Huge dinosaur bones discovered hollow.
Paleontologists studying the gigantic dinosaur "Supersaurus" report the animal had an inner cavity within portions of its pelvic bones -- a finding that puzzles those trying to understand Supersaurus and other large dinosaurs.
When researchers from Brigham Young University in Provo, Utah, unearthed these pelvic bones in Colorado last summer, the sheer size of the pieces amazed scientists. Measuring more than 6 feet long, the fossilized bones include the ilium, or hip bones, and the sacrum -- several vertebrae fused together and attached to the ilium for strength (SN: 9/24/88, p. 203). The bones indicate the animal was up to 120 feet long and not fully grown, says Brigham Young paleontologist Wade E. Miller. These measurements make Supersaurus one of the longest dinosaurs known.
While removing the fossilized pelvic bones from their rocky bed of some 135 million years, the Utah researchers were able to examine portions of the fractured ilium in cross section. Instead of finding solid fossilized bone in the front section of the ilium, they discovered the cross section looked something like a sandwich, with walls of bone on either side of silt/clay rock, the scientists announced last week.
During the dinosaur's life, Miller explains, some soft material filled the ilium. But this inner matter would have decayed after death, leaving a void later filled by fine particles of silt and clay that entered the bone through fractures. Parts of the sacrum also show hollow features.
Scientists who study the largest dinosaurs -- a group called sauropods, which includes Supersaurus and Apatosaurus (better known as Brontosaurus)--do not know what to make of the bones. While some small carnivorous dinosaurs had hollow bones, "it has never been mentioned in the literature [on sauropods]," says sauropod authority John S. McIntosh of Wesleyan University in Middletown, Conn.
Yet hollow ilia might not be that unusual among sauropods. McIntosh says researchers may not have recognized such features while examining fossils before. Moreover, paleontologists have not had the opportunity to check the insides of unbroken dinosaur bones. McIntosh says computerized axial tomography, also known as CAT scanning, or other nondestructive tests might reveal whether intact fossils are solid bone.
Aside from finding fine-grained rock inside the bone, Miller says, other signs indicate parts of the Supersaurus pelvic bones were hollow. Much of the recently excavated ilium is crushed, possibly from the weight of sediments accumulating on top of the bone as it fossilized. The Utah researchers have also found bony struts that span the inside of the ilium, probably strengthening the pelvis, which helped support an animal weighing as much as 30 tons.

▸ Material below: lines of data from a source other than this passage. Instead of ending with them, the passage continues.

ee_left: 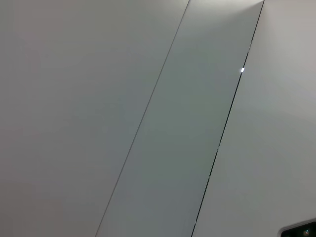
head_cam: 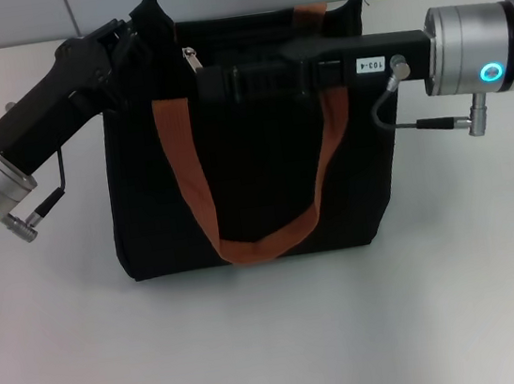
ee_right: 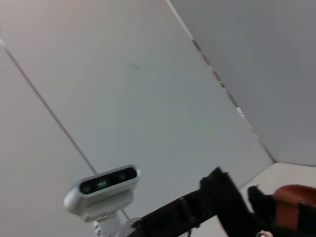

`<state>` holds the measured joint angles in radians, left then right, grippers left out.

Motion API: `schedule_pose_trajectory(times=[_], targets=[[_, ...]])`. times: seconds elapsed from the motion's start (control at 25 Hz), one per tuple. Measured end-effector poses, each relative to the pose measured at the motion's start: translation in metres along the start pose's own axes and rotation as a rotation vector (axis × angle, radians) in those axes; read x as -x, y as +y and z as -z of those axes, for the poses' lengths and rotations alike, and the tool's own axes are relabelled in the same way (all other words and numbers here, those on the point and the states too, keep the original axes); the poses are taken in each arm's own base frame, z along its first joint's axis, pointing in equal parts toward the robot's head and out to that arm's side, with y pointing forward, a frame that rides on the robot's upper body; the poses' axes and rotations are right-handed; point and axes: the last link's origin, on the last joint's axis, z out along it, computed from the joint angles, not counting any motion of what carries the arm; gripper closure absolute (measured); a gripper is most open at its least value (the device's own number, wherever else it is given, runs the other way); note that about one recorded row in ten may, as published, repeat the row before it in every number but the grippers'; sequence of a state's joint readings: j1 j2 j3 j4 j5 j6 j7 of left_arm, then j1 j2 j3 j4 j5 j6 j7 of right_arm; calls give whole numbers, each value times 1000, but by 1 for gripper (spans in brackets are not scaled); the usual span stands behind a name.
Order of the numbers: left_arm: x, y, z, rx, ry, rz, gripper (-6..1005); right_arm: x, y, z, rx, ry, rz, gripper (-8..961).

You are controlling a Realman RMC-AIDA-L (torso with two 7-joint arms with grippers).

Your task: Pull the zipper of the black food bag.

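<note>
**Both grippers at the top of the bag**

The bag (head_cam: 246, 184) stands upright on the white table (head_cam: 277, 341), its near orange handle (head_cam: 245, 241) hanging in a loop down the front face. The zipper (head_cam: 189, 61), a small silver pull, sits on the upper edge toward the bag's left end, tilted slightly.

The left gripper (head_cam: 137, 33) reaches in from the left and meets the bag's raised top left corner; it appears to pinch the fabric there, though its fingers blend into the black cloth and how far they are closed cannot be told. The right gripper (head_cam: 210, 84) lies level across the upper front of the bag, its tip just below and beside the zipper. Whether it is wide, narrow or holding the pull cannot be told.

The left wrist view shows only wall panels. The right wrist view shows wall panels, the left arm's camera (ee_right: 103, 190) and a bit of orange handle.
</note>
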<state>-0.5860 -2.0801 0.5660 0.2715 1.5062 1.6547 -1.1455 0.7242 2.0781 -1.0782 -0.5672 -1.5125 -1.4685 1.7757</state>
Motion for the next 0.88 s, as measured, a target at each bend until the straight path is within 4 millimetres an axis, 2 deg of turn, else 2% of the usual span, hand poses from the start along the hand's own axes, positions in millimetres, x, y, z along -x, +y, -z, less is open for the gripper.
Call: schedule_pose_trajectory(times=[0.2,0.48,0.88], targets=[[0,0,0,0,0,0,969,2,-3,-2,-21,-2,-2,150],[1,1,-1,0,0,7,968,-1,5,-14,37,53,0,150],[2,1,1,0,2,9,968,-2,-5,-11,-39,25,-75,149]])
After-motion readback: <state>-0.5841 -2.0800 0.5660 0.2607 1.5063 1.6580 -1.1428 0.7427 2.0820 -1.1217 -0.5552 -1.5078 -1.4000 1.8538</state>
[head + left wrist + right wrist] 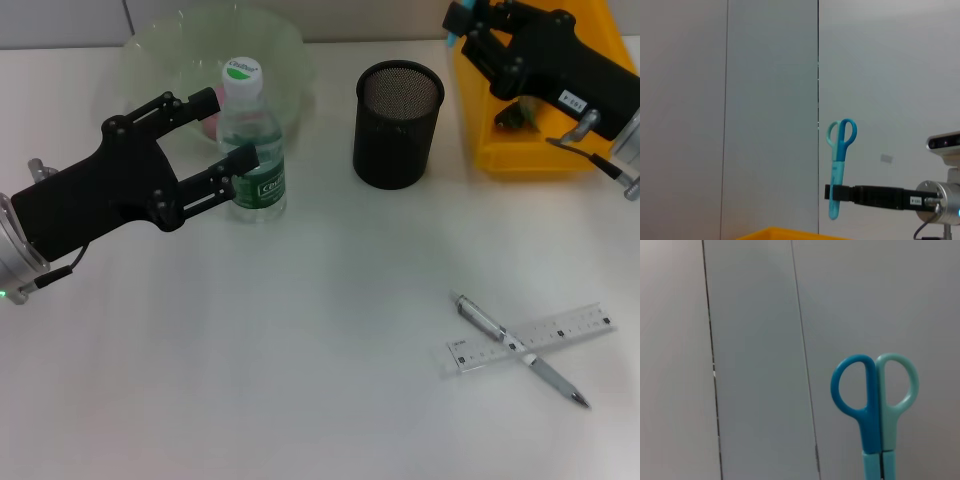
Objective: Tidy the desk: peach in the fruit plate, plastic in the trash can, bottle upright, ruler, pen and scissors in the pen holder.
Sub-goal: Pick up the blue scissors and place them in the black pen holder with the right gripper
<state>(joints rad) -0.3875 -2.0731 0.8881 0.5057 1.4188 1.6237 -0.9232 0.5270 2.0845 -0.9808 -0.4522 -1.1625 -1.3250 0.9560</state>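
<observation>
Green and white is the label on the bottle (250, 150), but I cannot read its writing; the cap is white with a green mark. It stands upright on the desk (300, 380), between the two fingers of my left jaws (229, 128), which are spread wide around it, and I cannot tell if they touch it. Behind it is the clear fruit plate (285, 45), with something pink inside, mostly hidden.

My right jaws (834, 192) are closed on the blue scissors (839, 165), handles up, high above the yellow trash can (520, 150). In the head view only a blue tip shows at the top edge.

Black mesh pen holder (397, 124) stands between bottle and can. Near the front right, the pen (520, 350) lies across the ruler (530, 338); its marks are too small to read.
</observation>
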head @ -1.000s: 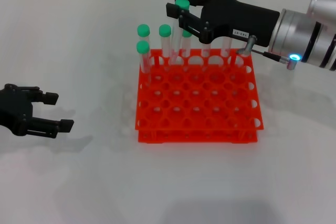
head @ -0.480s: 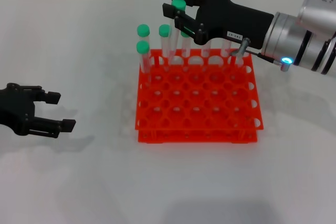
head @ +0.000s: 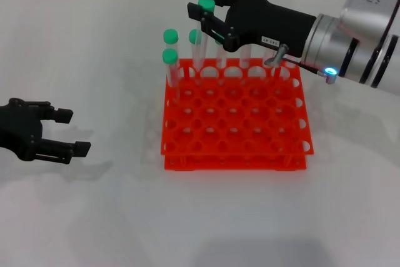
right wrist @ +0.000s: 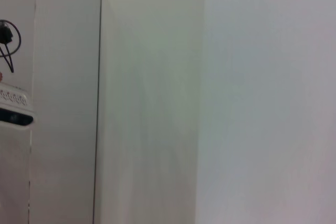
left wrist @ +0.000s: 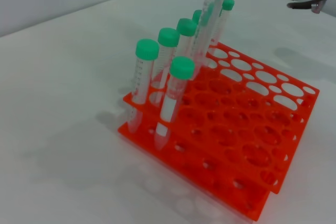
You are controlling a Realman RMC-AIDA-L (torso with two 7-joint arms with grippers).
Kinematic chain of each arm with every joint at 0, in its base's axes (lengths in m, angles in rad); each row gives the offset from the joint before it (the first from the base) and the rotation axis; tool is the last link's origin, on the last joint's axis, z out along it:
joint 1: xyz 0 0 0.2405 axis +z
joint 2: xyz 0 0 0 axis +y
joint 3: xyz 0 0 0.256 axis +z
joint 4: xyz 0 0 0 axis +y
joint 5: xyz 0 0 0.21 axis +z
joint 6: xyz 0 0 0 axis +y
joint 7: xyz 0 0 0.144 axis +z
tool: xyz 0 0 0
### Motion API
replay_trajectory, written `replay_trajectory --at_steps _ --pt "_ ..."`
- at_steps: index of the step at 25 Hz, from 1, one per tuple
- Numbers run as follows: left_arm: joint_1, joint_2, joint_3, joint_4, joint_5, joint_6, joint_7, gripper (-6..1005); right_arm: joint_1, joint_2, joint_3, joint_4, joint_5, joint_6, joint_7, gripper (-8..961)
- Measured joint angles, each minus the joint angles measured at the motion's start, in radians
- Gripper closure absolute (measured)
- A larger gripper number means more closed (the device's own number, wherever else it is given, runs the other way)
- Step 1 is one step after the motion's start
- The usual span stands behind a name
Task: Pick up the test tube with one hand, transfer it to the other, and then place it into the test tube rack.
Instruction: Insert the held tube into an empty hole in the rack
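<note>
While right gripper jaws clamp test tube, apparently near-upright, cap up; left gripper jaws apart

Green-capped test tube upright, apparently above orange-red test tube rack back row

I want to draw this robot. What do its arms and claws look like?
Both claws are black with two fingers. The right gripper has a small white label and sits on a silver arm with black rings, a blue-green light and a thin cable. Only the left gripper shows, not its arm.
</note>
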Motion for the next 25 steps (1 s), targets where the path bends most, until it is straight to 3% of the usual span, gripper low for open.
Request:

Miller and others have speculated that hollow bone sections served to cut down on body weight and reduce the amount of bone the animal had to produce. "What I suspect, and this is speculation, is that there was probably something like marrow in there. It may have been a site for blood cell formation," Miller says.
McIntosh questions whether weight considerations could explain the hollow cavity. "If this thing were hollow, something had to be inside. And if liquid were inside, I'm not sure it would really cut down on weight that much."
The perplexing pelvis is not the only topic of debate among scientists studying this creature. Supersaurus is an unofficial name given to a group of oversized bones from the Diplodocidae family found near each other. Some researchers believe all these bones belonged to one type of dinosaur, yet others say the bones may represent several types of large diplodocid dinosaurs. Scientists are also trying to decide whether Supersaurus belonged to the same genus as the similar, but smaller, Diplodocus.